Detecting the Undetectable: How Altum Sequencing Is Transforming Acute Myeloid Leukemia Monitoring
We demonstrated that our assay could detect residual disease in AML patients after treatment with 92% sensitivity and 88% specificity—a significant leap forward compared to traditional monitoring techniques.
Early relapse detection in Acute Myeloid Leukemia (AML) can make the difference between remission and recurrence. At Altum Sequencing, we've developed a game-changing, non-invasive approach to monitoring minimal residual disease (MRD) that is already showing real clinical promise.
Acute Myeloid Leukemia is a fast-moving and life-threatening blood cancer. Monitoring residual disease after treatment is critical for predicting relapses — but standard techniques like flow cytometry and qPCR often fall short, requiring painful bone marrow biopsies and lacking the sensitivity needed for early intervention.
Our tumor-informed ctDNA assay (personalized for each patient and tumor type), developed at Altum Sequencing, leverages cutting-edge next-generation sequencing (NGS) to detect MRD through a simple blood draw. This approach not only increases patient comfort, but also dramatically improves sensitivity and clinical decision-making.

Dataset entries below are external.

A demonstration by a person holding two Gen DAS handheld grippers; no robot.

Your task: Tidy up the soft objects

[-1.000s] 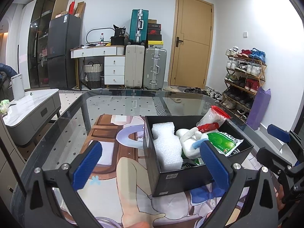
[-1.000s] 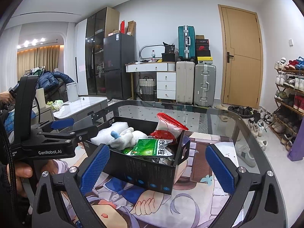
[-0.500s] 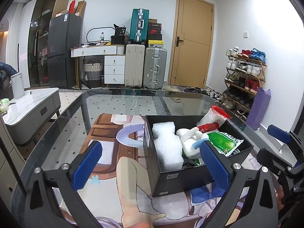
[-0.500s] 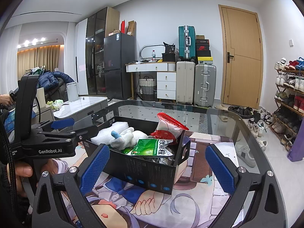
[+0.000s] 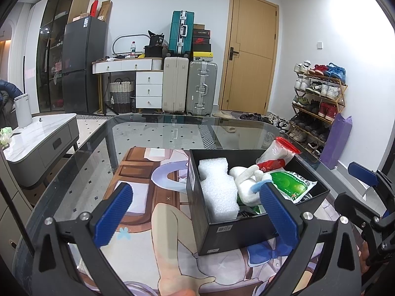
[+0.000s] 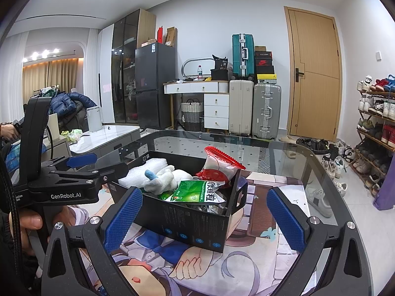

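On the printed mat [image 5: 138, 259], nothing has shifted over the last second: both tools hover wide open and empty, left gripper [image 5: 195, 218], right gripper [image 6: 203, 218]. Packing looks finished. Black box [image 5: 249, 231] holds white foam block [image 5: 217, 187], plush toy [image 5: 246, 183], green packet [image 5: 291, 185], red-topped bag [image 5: 279, 153].

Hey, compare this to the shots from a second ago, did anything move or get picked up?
Nothing visibly changed. Both tools, the left tool and right tool, hover open and empty in front of the black box. The white foam block, plush toy, green packet and red-topped bag sit in the box as before.
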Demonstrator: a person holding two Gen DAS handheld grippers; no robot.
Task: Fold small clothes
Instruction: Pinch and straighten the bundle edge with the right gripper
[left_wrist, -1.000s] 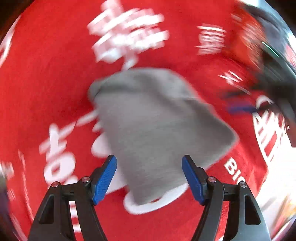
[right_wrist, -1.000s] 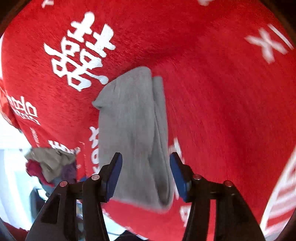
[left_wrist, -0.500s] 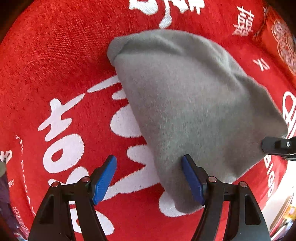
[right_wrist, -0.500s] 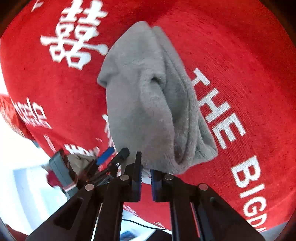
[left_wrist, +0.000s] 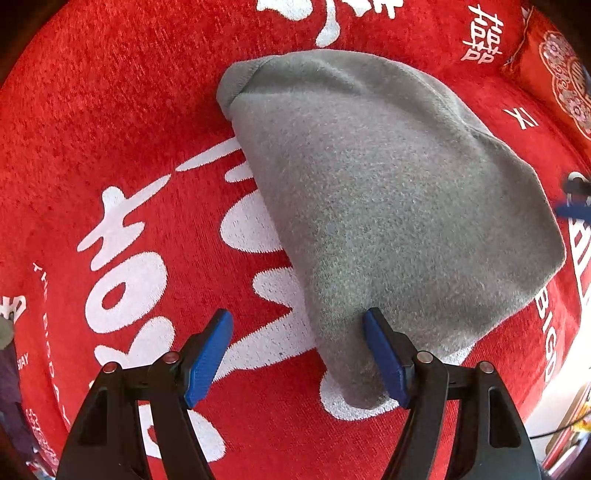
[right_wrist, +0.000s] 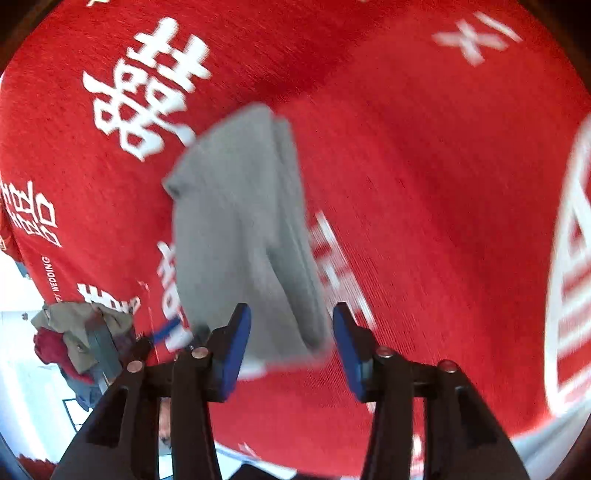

In one of our latest studies published in the journal Haematologica (https://haematologica.org/article/view/8771), we demonstrated that our assay could detect residual disease in AML patients after treatment with 92% sensitivity and 88% specificity—a significant leap forward compared to traditional monitoring techniques. More importantly, our technology was able to identify patients at high risk of relapse months earlier than standard protocols.
This innovation aligns with our mission: to make precision oncology accessible and actionable. By enabling earlier and more accurate detection of relapse, Altum Sequencing’s technology offers clinicians a powerful tool to adjust treatment strategies proactively—ultimately improving survival outcomes and patient quality of life.